TRY IT:
Using the data beneath this instruction, retype only the lines from the one that contains "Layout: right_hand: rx" down to the one that contains "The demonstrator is", both included, exactly as they appear.

○ ○ ○ ○

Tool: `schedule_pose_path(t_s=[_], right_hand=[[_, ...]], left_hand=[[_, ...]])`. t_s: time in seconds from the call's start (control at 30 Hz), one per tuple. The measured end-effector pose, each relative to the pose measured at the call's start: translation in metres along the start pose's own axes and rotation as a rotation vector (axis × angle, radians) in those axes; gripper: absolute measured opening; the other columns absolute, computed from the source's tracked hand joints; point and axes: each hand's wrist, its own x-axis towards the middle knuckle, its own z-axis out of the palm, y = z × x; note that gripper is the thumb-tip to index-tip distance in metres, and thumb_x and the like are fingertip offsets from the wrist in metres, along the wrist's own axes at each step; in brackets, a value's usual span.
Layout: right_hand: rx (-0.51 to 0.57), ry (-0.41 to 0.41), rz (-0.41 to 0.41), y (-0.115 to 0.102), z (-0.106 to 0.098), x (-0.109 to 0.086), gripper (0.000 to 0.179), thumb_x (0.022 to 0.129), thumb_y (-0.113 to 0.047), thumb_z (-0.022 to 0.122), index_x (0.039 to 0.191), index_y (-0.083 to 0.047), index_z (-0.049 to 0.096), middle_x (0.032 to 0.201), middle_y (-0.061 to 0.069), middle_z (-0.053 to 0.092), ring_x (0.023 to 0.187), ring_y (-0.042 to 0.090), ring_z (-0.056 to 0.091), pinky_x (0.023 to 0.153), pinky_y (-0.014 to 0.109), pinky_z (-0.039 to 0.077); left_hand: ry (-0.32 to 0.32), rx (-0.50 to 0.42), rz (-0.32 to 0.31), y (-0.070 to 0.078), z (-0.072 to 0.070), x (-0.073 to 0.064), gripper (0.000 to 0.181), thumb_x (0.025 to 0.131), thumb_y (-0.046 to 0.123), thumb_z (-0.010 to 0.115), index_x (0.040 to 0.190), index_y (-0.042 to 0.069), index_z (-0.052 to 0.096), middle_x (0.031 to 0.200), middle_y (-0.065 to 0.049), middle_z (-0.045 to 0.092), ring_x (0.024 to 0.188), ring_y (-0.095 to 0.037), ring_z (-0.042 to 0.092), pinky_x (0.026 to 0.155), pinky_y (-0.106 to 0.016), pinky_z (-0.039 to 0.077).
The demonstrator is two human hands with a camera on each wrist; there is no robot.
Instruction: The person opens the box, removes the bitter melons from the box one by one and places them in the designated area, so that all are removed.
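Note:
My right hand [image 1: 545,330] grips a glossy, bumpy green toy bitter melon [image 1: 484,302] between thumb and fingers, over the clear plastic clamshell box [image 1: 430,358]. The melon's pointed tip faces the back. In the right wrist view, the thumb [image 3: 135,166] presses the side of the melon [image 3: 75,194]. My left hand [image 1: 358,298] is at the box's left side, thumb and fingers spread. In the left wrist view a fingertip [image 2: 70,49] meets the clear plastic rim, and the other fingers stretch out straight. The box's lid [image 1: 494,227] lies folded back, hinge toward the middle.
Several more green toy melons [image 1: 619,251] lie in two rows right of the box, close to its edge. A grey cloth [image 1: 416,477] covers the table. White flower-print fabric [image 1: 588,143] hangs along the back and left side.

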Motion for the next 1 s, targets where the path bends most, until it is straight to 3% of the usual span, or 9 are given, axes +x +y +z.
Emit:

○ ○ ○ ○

COMPLETED TASK:
Layout: right_hand: rx (-0.51 to 0.57), ry (-0.41 to 0.41), rz (-0.41 to 0.41), y (-0.115 to 0.102), z (-0.106 to 0.098), x (-0.109 to 0.086), gripper (0.000 to 0.179), thumb_x (0.022 to 0.129), thumb_y (-0.113 to 0.047), thumb_z (-0.022 to 0.122), index_x (0.039 to 0.191), index_y (-0.083 to 0.047), index_z (-0.049 to 0.096), middle_x (0.032 to 0.201), middle_y (-0.061 to 0.069), middle_z (-0.053 to 0.092), ring_x (0.023 to 0.187), ring_y (-0.042 to 0.090), ring_z (-0.056 to 0.091), pinky_x (0.023 to 0.153), pinky_y (-0.014 to 0.109), pinky_z (-0.039 to 0.077); left_hand: ry (-0.32 to 0.32), rx (-0.50 to 0.42), rz (-0.32 to 0.31), y (-0.070 to 0.078), z (-0.072 to 0.070), x (-0.073 to 0.064), gripper (0.000 to 0.181), thumb_x (0.025 to 0.131), thumb_y (-0.046 to 0.123), thumb_z (-0.010 to 0.115), index_x (0.040 to 0.190), index_y (-0.042 to 0.069), index_z (-0.052 to 0.096), middle_x (0.031 to 0.200), middle_y (-0.065 to 0.049), middle_z (-0.045 to 0.092), ring_x (0.024 to 0.188), ring_y (-0.095 to 0.037), ring_z (-0.042 to 0.092), pinky_x (0.026 to 0.155), pinky_y (-0.106 to 0.016), pinky_z (-0.039 to 0.077).
The demonstrator is two human hands with a camera on each wrist; there is no robot.

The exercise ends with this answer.